▶ **WHAT YOU WILL DO**
Select, from the data, each line where "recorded" occurs.

DATA SHOWN: Begin

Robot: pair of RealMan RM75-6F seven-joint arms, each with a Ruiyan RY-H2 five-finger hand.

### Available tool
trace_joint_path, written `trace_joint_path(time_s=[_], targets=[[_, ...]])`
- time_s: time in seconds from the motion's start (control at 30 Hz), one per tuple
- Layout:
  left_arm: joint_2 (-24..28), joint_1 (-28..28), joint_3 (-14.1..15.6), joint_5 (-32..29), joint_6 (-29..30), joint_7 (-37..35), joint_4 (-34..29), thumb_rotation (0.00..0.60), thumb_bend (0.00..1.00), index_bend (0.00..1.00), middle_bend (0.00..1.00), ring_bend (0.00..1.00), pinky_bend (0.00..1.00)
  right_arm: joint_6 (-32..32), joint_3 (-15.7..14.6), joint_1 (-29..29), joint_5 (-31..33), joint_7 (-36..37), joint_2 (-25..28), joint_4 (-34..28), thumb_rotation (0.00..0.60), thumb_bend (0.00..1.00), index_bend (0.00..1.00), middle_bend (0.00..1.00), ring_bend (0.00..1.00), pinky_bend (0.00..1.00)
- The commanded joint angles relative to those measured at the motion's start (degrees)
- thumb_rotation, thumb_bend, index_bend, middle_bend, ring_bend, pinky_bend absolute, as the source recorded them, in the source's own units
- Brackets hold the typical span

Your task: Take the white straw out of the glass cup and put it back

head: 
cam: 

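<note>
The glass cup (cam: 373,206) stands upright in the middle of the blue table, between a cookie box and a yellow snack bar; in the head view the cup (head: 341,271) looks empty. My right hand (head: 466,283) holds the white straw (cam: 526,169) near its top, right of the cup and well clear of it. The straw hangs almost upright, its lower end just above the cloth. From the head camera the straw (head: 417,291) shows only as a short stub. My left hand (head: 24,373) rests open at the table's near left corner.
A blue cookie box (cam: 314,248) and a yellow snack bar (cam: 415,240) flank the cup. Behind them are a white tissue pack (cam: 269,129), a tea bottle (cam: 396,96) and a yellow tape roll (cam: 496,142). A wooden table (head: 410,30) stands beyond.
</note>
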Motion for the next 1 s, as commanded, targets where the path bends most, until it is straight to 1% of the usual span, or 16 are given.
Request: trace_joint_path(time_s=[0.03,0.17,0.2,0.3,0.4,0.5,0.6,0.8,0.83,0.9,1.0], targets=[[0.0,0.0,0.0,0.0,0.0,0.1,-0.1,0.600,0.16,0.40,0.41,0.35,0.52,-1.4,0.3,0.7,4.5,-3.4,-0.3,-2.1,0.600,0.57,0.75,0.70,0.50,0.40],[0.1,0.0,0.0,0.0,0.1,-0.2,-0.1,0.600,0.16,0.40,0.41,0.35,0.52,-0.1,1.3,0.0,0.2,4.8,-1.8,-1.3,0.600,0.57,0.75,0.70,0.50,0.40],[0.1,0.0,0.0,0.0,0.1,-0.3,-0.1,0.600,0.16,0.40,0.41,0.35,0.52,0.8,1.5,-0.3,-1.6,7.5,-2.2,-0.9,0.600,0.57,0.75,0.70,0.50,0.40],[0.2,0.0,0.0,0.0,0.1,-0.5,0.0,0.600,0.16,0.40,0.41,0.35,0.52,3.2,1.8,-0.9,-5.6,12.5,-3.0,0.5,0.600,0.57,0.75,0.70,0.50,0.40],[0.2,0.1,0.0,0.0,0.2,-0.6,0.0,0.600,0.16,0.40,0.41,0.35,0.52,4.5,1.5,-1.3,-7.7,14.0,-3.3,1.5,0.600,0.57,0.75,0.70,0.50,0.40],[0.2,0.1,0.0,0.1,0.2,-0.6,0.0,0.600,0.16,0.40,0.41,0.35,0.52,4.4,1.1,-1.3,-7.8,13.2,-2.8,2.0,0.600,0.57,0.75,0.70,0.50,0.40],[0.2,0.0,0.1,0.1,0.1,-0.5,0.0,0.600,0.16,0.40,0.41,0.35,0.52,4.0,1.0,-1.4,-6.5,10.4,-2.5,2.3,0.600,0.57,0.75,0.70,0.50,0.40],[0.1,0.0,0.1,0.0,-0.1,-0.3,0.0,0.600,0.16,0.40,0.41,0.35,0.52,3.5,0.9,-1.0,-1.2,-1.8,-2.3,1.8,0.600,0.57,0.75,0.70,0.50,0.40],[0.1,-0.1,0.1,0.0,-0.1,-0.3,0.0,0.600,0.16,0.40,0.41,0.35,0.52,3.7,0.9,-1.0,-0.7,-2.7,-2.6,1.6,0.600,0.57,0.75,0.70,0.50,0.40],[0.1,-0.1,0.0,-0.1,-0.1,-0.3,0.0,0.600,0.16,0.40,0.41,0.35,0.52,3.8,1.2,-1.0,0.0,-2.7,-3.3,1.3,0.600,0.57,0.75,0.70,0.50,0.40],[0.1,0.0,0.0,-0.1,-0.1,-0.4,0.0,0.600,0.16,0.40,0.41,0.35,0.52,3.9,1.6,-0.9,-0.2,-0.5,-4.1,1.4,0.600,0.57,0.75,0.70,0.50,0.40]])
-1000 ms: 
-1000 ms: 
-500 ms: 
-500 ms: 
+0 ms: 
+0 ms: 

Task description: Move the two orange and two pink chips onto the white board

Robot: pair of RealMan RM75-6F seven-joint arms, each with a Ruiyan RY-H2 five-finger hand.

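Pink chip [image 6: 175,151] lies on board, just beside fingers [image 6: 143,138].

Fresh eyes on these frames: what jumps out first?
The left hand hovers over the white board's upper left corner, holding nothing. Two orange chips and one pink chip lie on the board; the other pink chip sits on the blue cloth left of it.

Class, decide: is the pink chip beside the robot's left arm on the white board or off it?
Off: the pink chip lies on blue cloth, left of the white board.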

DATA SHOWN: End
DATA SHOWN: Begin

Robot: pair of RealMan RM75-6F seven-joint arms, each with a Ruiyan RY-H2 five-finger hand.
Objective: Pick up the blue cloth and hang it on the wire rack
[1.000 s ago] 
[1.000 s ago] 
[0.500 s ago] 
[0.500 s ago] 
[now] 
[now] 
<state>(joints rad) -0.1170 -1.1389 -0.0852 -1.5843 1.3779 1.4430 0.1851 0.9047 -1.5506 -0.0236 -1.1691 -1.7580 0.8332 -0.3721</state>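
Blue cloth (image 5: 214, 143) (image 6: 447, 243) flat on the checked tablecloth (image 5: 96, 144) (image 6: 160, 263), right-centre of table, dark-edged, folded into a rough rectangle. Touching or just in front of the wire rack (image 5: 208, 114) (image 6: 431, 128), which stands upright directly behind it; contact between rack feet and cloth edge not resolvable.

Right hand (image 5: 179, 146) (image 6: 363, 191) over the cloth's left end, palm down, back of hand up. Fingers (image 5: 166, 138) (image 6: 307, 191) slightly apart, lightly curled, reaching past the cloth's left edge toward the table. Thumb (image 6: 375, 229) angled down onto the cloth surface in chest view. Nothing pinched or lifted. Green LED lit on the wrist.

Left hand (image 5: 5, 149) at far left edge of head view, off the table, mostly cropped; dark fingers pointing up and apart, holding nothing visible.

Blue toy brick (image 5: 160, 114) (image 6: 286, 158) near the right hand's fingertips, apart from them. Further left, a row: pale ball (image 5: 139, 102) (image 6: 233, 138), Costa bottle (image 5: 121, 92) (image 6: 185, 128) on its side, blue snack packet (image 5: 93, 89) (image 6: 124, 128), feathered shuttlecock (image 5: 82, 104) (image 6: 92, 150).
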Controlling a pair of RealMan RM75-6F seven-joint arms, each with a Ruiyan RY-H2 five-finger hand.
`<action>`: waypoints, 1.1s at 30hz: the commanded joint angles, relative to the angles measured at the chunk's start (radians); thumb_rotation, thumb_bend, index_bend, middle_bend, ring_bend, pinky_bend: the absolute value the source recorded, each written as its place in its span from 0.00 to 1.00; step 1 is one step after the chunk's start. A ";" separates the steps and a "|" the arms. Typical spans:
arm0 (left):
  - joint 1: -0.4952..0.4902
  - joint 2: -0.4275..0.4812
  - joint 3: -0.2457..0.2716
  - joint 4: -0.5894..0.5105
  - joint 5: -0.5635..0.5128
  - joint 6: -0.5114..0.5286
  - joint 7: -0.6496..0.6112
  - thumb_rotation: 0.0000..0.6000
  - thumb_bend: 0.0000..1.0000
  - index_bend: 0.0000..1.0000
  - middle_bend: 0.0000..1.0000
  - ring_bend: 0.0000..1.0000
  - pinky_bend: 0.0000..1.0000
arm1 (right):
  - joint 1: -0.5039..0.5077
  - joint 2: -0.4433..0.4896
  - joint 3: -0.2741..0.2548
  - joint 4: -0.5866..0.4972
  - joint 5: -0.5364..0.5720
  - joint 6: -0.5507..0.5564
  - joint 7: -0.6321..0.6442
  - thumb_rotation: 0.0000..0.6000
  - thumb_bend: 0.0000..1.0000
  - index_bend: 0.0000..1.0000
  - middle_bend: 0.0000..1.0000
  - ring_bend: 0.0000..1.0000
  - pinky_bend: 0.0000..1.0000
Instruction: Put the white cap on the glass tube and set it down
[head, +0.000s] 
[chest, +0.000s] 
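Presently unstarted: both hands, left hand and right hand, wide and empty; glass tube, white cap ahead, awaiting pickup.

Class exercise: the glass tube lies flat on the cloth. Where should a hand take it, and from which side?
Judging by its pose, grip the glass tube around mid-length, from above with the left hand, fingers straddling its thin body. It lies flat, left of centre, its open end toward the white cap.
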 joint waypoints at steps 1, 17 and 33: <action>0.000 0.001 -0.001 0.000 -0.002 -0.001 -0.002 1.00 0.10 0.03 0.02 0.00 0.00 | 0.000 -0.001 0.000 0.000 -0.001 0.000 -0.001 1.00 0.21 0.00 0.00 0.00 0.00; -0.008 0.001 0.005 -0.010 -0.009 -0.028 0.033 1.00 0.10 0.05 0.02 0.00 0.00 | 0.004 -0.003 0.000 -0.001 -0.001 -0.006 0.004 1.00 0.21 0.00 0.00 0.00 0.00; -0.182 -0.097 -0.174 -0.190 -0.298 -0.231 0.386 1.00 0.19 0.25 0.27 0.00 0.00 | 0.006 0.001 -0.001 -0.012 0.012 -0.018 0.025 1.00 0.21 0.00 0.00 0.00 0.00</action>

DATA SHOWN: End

▶ **SOLUTION TO THE PROBLEM**
- thumb_rotation, thumb_bend, index_bend, middle_bend, ring_bend, pinky_bend absolute, as the source recorded them, in the source's own units
`<action>`: waypoints, 1.1s at 30hz: the commanded joint angles, relative to the angles measured at the chunk's start (radians); thumb_rotation, thumb_bend, index_bend, middle_bend, ring_bend, pinky_bend: the absolute value the source recorded, each written as its place in its span from 0.00 to 1.00; step 1 is one step after the chunk's start. A ";" separates the steps and a "|" the arms. Typical spans:

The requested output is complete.